Nel frattempo ci sono stati flash mobs di violenza inaudita nei confronti di immigrati, di alberghi utilizzati per ospitare richiedenti asilo e della polizia stessa. Sono finiti davanti ai giudici ragazzini di 12 anni, padri di famiglia, gente con precedenti penali e hooligans già noti alle forze dell’ordine. Proprio i disordini allo stadio hanno fornito un modello d’azione per gli agenti. Starmer è stato universalmente elogiato per la maniera in cui ha risposto a una crisi arrivata a poche settimane dalla sua elezione.

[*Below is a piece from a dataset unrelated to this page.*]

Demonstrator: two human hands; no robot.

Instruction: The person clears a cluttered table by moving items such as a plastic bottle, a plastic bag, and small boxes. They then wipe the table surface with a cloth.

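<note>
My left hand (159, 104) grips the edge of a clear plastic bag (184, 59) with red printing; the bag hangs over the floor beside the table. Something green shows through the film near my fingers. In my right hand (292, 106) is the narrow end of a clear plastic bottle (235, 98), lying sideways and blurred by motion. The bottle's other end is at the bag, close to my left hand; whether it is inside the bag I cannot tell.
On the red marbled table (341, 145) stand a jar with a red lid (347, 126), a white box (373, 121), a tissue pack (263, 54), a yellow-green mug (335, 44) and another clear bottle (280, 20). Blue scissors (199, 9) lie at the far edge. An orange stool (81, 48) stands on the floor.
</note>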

Mentre i seguaci di Tony Robinson, fondatore della English Defense League ultraxenofoba e volto di punta dell’estrema destra britannica, mettevano a ferro e a fuoco il Paese, cittadini normali si organizzavano per rimettere ordine nelle strade e per manifestare contro il razzismo. Gli stessi parenti delle vittime, che hanno ricevuto condoglianze da tutto il mondo e sono stati contattati in privato da Taylor Swift, hanno lanciato appelli a non strumentalizzare la tragedia e a lasciare loro lo spazio per vivere il loro lutto atroce in pace. La pace è tornata, ma questo fulmine estivo lascia molto materiale su cui riflettere: le città colpite dai riots sono povere, disperate, deluse dal risultato dell’ultima monumentale espressione di scontento. Liverpool, Hartlepool, Manchester e non ultima Rotherham, teatro di un’orribile vicenda di abusi sessuali su ragazzine minorenni per mano di uomini pakistani, durato decenni e taciuto troppo a lungo, sono luoghi disperati e Starmer lo sa.

La Brexit è un segno di disagio, questi riots, anche spenti, denotano irrequietezza, e sebbene il Paese non sia sull’orlo di una guerra civile, come aveva suggerito un Elon Musk particolarmente attivo nei giorni dei disordini, è importante che le disuguaglianze vengano affrontate. E che il rispetto per lo Stato torni a essere forte, grazie a una politica in grado di amministrare con competenza e equità la cosa pubblica. La polizia è stata al centro delle polemiche durante le prime settimane di agosto per la severità dimostrata nei confronti dell’estrema destra, superiore, secondo i critici, a quella rivolta verso le minoranze etniche nelle manifestazioni pro-Gaza, ad esempio.

Starmer vorrebbe affrontare anche il ruolo dei social media, quella benzina sul fuoco che amplifica tutto quello che non va e crea illusioni, problemi, tragedie. In Pakistan la polizia ha accusato un uomo di aver diffuso notizie false durante i disordini, a riprova di quali siano le implicazioni globali dei problemi locali. Però la retorica stessa dei politici, che per anni hanno accusato gli immigrati di ogni nefandezza e hanno usato un linguaggio disumanizzante, ha preparato il terreno per la situazione attuale. La soluzione non può essere quella di arrestare tutti, e Starmer lo sa, anche perché il sovraffollamento carcerario è un problema anche nel Regno Unito.

Bisogna ricucire un Paese, nonostante la crisi economica, le conseguenze della Brexit, le comunità che si guardano di traverso.